Cranky Weekly Review presented by Oakland San Francisco Bay Airport: TSA, AA Want Your Money


When TSA Stops Being Polite and Starts Getting REAL

The FAA, DOT, and TSA finally implemented their REAL ID requirements in May after literal decades of missed timelines, pushed back deadlines, and overall confusion over the program. But it’s finally in place, and now the TSA will begin charging travelers $45 if their IDs do not meet the updated standards, beginning February 1.

Despite putting the system in place more than six months ago, the TSA has been issuing warnings to those without REAL IDs (which by the process of elimination would have to be considered FAKE IDs, we think) but letting them pass through following enhanced screening. That government mandated-pat down will remain, but you’ll have to pay $45 for the privilege.

One $45 payment will be valid for 10 days of travel, but at the end of 10 days, travelers will need to have obtained a REAL ID or they’ll be forced to pay up again. A TSA spokesperson said, “Look, I pay that much at Fantasy Castle for the same thing, but that only last a few minutes. This is a great deal.”

TSA says payment could take as long as 30 minutes, which in the grand scheme of air travel isn’t all that bad. While not required, a tip of 20-25% will be expected by the TSA agent performing the pat down, or more — if you find it particularly enjoyable.

American Reveals Scam AAdvantage Pass

Sometimes, you have to wonder if there’s staff at every airline loyalty department sitting around a room trying to come up with new ways to get customers (or Guests in some instances) to simply hand over their hard-earned money for the illusion of status. Well, American has a new one, announcing this week its AAdvantage Pass which can be purchased for the low, low price of $5,000.

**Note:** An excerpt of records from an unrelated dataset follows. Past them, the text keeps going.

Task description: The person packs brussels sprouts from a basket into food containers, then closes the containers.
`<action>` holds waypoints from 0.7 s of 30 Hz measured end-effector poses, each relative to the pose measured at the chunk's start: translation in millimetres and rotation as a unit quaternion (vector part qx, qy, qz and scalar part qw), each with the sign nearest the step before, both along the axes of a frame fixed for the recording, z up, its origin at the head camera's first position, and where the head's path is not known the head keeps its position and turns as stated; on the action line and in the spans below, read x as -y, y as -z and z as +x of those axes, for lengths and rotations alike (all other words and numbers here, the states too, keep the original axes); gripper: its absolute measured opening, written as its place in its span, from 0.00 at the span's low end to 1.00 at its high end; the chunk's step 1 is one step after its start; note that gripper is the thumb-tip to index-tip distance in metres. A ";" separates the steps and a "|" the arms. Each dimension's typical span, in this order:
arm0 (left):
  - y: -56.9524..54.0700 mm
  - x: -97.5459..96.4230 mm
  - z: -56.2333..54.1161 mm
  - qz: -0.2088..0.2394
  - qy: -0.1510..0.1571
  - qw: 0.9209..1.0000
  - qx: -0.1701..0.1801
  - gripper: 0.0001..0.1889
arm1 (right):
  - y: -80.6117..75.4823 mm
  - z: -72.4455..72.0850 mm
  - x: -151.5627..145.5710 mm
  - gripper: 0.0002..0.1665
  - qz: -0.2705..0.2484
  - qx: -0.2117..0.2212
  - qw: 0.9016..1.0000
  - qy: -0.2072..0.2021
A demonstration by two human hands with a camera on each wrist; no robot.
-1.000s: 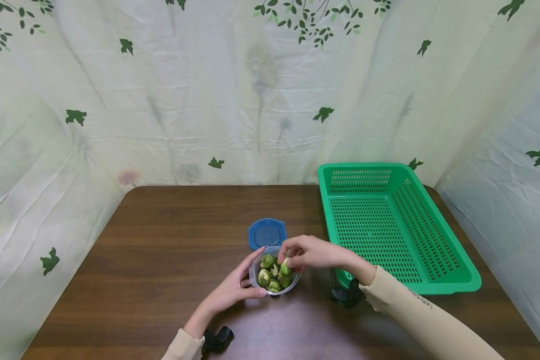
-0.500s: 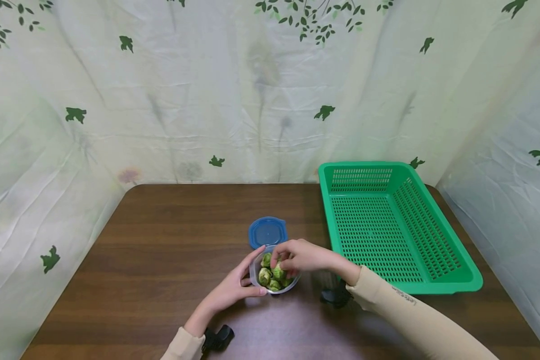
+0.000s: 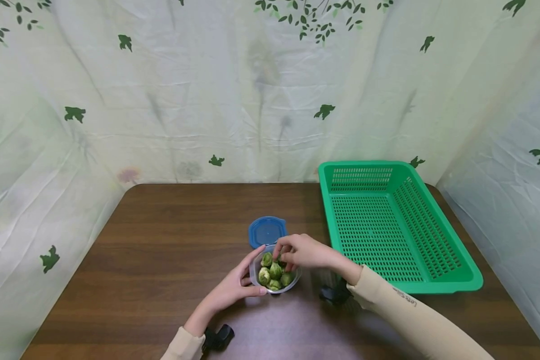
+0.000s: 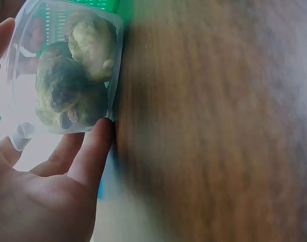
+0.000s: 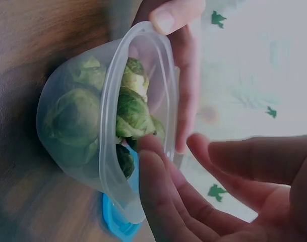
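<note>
A clear plastic container point(image 3: 254, 276) holds several Brussels sprouts point(image 3: 275, 271) on the table. My left hand point(image 3: 231, 287) grips its left side; in the right wrist view the left thumb point(image 5: 168, 19) lies on the rim. The left wrist view shows left-hand fingers against the wall below the sprouts point(image 4: 62, 83). My right hand point(image 3: 306, 252) hovers over the container's right part. In the right wrist view its fingers point(image 5: 156, 186) are parted at the opening, beside a green sprout point(image 5: 134, 112), with nothing seen between thumb and fingers. A blue lid point(image 3: 267, 231) lies just behind the container.
A large green plastic basket point(image 3: 450, 280) with slotted sides stands at the right of the brown wooden table point(image 3: 175, 235). A pale leaf-patterned cloth point(image 3: 198, 100) hangs behind and on both sides. Dark cameras sit at both wrists.
My right hand went down into the container with a sprout, let it lie among the others, and has lifted slightly. The left hand has kept its hold.
</note>
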State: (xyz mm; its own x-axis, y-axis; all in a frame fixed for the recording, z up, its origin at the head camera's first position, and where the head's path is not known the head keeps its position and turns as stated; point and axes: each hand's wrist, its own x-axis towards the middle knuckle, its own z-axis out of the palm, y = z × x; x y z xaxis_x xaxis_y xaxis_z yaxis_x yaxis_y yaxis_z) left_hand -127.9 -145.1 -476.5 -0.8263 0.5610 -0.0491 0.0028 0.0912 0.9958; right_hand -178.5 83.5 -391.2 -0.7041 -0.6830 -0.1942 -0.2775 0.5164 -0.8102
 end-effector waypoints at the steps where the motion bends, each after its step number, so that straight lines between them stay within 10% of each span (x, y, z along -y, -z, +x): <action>1: -0.1 0.2 -0.2 0.000 0.000 1.000 0.000 0.46 | -0.8 0.7 -0.7 0.08 -0.005 -0.002 1.000 0.006; 11: 0.3 1.1 -1.5 0.007 0.008 1.000 -0.024 0.45 | -3.8 11.5 -6.3 0.10 -0.065 -0.044 0.991 0.106; 21: -3.1 3.4 -3.0 -0.008 0.022 0.999 -0.046 0.46 | 3.7 26.6 2.3 0.14 -0.173 -0.050 0.959 0.220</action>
State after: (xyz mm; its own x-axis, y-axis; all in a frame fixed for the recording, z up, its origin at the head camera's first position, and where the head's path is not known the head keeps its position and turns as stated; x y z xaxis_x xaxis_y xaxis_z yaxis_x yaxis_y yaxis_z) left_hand -130.9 -148.5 -473.3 -0.8026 0.5963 0.0161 0.0985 0.1058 0.9895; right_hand -151.9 81.2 -394.9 -0.9423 -0.3264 0.0743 -0.1800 0.3069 -0.9346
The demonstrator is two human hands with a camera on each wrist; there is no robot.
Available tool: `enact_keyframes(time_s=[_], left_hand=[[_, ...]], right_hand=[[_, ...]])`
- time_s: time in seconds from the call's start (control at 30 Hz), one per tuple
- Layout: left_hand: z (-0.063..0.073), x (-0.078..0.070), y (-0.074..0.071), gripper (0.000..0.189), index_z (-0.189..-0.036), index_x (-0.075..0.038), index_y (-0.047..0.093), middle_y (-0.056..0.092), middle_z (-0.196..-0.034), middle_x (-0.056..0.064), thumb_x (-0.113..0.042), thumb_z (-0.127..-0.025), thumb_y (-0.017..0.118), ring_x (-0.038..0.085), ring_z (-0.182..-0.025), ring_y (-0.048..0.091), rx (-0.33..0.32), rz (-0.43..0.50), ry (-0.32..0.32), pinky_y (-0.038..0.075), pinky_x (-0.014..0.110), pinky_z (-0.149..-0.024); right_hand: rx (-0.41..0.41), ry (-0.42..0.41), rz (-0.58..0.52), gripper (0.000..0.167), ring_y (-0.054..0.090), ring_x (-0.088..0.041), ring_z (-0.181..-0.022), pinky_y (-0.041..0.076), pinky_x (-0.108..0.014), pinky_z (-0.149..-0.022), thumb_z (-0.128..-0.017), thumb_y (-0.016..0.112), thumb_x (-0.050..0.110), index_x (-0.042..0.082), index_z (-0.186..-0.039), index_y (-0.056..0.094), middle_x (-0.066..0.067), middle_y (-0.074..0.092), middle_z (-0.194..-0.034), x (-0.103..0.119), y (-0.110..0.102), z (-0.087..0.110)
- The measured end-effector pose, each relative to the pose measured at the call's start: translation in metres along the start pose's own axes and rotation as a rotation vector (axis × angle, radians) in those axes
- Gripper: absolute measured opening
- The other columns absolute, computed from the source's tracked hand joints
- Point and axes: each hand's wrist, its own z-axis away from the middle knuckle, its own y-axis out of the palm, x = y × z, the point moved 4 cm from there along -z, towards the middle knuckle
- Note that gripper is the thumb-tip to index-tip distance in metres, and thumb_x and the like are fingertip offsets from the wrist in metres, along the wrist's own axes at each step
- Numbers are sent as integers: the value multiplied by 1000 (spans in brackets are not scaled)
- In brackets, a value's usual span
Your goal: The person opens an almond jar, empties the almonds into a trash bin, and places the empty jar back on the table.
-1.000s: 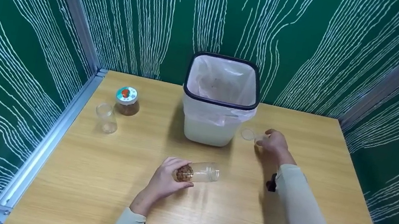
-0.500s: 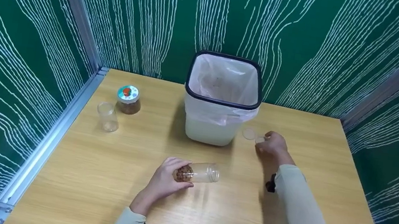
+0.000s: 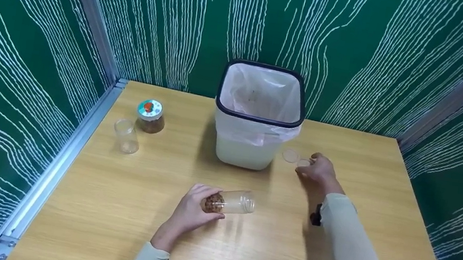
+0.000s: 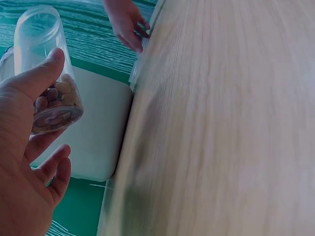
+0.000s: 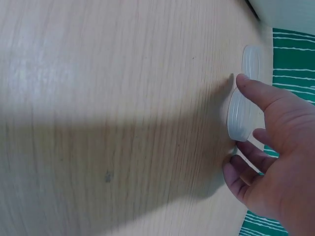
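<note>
"On the surface (image 3: 112, 204), right of the bin (image 3: 260, 119), what do you find?"

"A clear lid (image 5: 238, 118), flat or nearly so, with the right hand (image 3: 320, 169) at it. Thumb and fingers stand to either side of its rim; whether they pinch it or merely frame it, I cannot tell. A second lid (image 5: 251, 61) lies just beside it, on the bin's side."

"And the left hand (image 3: 193, 208)?"

"Thumb and fingers are curled round the lower part of a clear jar (image 3: 236, 201), held above the surface on the near side of the bin. The jar is tipped over, uncovered mouth to the right, its brown pieces (image 3: 214, 202) gathered at the base."

"Recommendations?"

"In my judgement, the lid should be handled by opposite edges of its rim, without being pushed into its neighbour; so thin a disc may skid. The jar's mouth should sit higher than its base, as a dip could spill the pieces. A more upright jar would be safer."
</note>
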Motion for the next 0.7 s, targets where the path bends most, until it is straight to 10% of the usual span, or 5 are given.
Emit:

What does one get for $5k? Let’s start with what you don’t get. You don’t get AAdmirals Club Access, you don’t get to sit in first clAAss anytime soon, in fact, you don’t even get a seat on an airplane anywhere. What do you get? You get entry-level gold status, 100,000 AAdvantage miles, and 15,000 Loyalty Points. The most generous valuation of AAdvantage points comes in at about 1.5 cents each, and that’s assuming you’re using them wisely at maximum value, but for now, we’ll call that $1,500. That leaves $3,500 to earn you gold status and 15k Loyalty Points.

Is that worth it? Nope. But if you’ve got $5k to burn and have always wanted to tell your relatives at your holiday celebrations that you finally achieved AAdvantage Gold, this could be just right. Chances are you could get a lot more value out of spending $5k on actuAAl flights, going somewhere, and earning that status the old-fashioned way, but who are we to decide how to spend your money?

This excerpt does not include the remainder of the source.